On This Day

Chernobyl, Chernobyl nuclear plant, Chernobyl meltdown
Volodymyr Repik/AP
The Chernobyl nuclear plant pictured days after the meltdown of April 26, 1986.

On This Day: Chernobyl Nuclear Power Plant Melts Down

April 26, 2011 06:00 AM
by findingDulcinea Staff
On April 26, 1986, a reactor exploded at the Chernobyl plant in present-day Ukraine, causing history’s most severe nuclear disaster.

The Chernobyl Disaster

In the early morning hours of April 26, 1986, workers at the Chernobyl Nuclear Power Plant ran a test on reactor No. 4 to check how long it could run without electrical power. When power generation fell to less than 1 percent of capacity, operators tried to compensate by manually removing the rods that slow and control the nuclear reaction.

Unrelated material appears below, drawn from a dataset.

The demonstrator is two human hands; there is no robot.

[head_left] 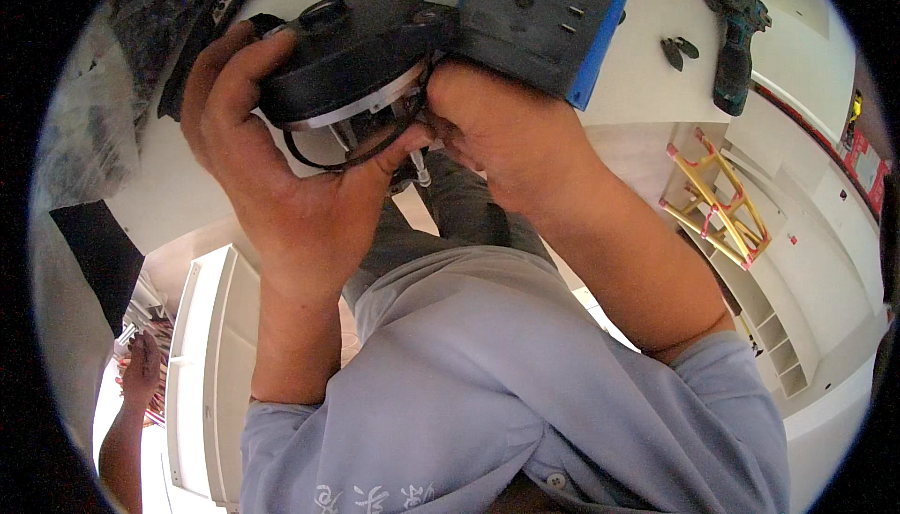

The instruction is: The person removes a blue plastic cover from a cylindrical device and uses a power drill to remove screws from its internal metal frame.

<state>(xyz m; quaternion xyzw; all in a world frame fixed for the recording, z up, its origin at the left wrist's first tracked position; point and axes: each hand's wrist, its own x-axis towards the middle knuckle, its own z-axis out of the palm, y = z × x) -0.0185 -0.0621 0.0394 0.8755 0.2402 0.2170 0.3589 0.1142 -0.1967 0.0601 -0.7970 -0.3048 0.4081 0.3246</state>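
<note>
My left hand (253, 158) is wrapped round a black round tool part (347, 45) with a silver band, a black loop below and a silver knob at the top, its thumb by the lower rim. My right hand (506, 139) is curled against that part's lower right, fingertips mostly hidden, so what they grip is unclear. A small metal rod shows below, between my hands. A blue and black boxy item (539, 22) lies just above my right hand on the white work surface (647, 97).
A cordless drill (731, 45) and small dark pieces (680, 52) lie at the upper right. A yellow stepladder (712, 195) stands beyond the right edge. Dark rails, plastic wrap (94, 92) and white panels (202, 373) are at left. A co-worker's hand (141, 364) shows at lower left.
</note>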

The reactor reached the planned test power levels, but workers could not re-insert the control rods. The reaction accelerated, building pressure that blasted a containment lid off the reactor’s core. Air rushed in, setting off a second explosion.

The radiocative release of the blasts was about 400 times that of the atomic bomb dropped on Hiroshima. Radioactive plumes traveled all over Europe, but present-day Belarus and Ukraine bore the brunt.

Firefighters raced to the scene to prevent the fire spreading to the other reactors, exposing themselves to high levels of radiation. “These were the people who saved Europe,” said firefighter Viktor Birkun. “If they had not done what they did, the fire would have spread to Reactors 1, 2 and 3.”

The Soviet government refused to admit that a disaster had taken place at Chernobyl. It was not until a Swedish nuclear facility detected high levels of radiation did the news of Chernobyl became public and nearby town of Pripyat was evacuated.
“Naturally, we can regret, today, after the fact, that we did not grasp everything more quickly,” said Soviet leader Mikhail Gorbachev on the 20-year anniversary of the event, adding, “I confess that we were afraid of panic—you can imagine for yourselves the consequences of a terrible panic in a town of several million inhabitants.”

Though less than a hundred people are believed to have died directly from the disaster, it has caused suffering and long-term health problems for people within hundreds of miles of Chernobyl.

“The psychological effects have been devastating,” said physicist Mikhail Malko to National Geographic. “Many women feel they will give birth to unhealthy babies or babies with no future. Many people feel they will die from Chernobyl.”

Analysis: The Effects of Chernobyl

The World Health Organization (WHO) conducted a three-year study, publishing the results in September 2005. It concluded that only 56 people died as a direct result of the Chernobyl disaster. There was an increase in the number of thyroid cancer cases, due to radioactive iodine being absorbed into grass used as cattle feed. The iodine was then passed to children through milk.

Greenpeace puts the total mortality rate from the Chernobyl disaster at more than 90,000. This number was based on one study, which included “high levels of speculation and general uncertainty.”

The International Atomic Energy Agency says the disaster led to “4,000 fatal radiation-induced cancers” in the 600,000 most highly exposed individuals, and “perhaps another 5,000 in more peripheral populations.”

The town of Pripyat remains abandoned, as its residents were forced to relocate to Slavutych, a city built to replace Pripyat. The area in a 30-kilomter radius around the plant is still radioactive and may be entered only through a checkpoint.

The lack of human development in the contaminated zone around the plant has beckoned wildlife back in, including a rare species of bear. While radioactivity has somewhat subsided, animals in the area are highly radioactive and unfit for human consumption. Sergey Gaschak, a radioecologist studying the area’s wildlife and plants, says, “animals don't seem to sense radiation and will occupy an area regardless.”

The Science of Xenon Poisoning

Georgia State University’s physics department has a diagram explaining the reactions that led to the explosion. Nuclear reactors produce an iodine isotope, I-135, which decays into Xenon-135. In a properly functioning reactor, the two isotopes are in balance.

In Chernobyl’s reactor No. 4, the level of xenon began to increase because the iodine was “near full-power equilibrium concentration to produce it and the neutron flux necessary to ‘burn it away’ was not present.”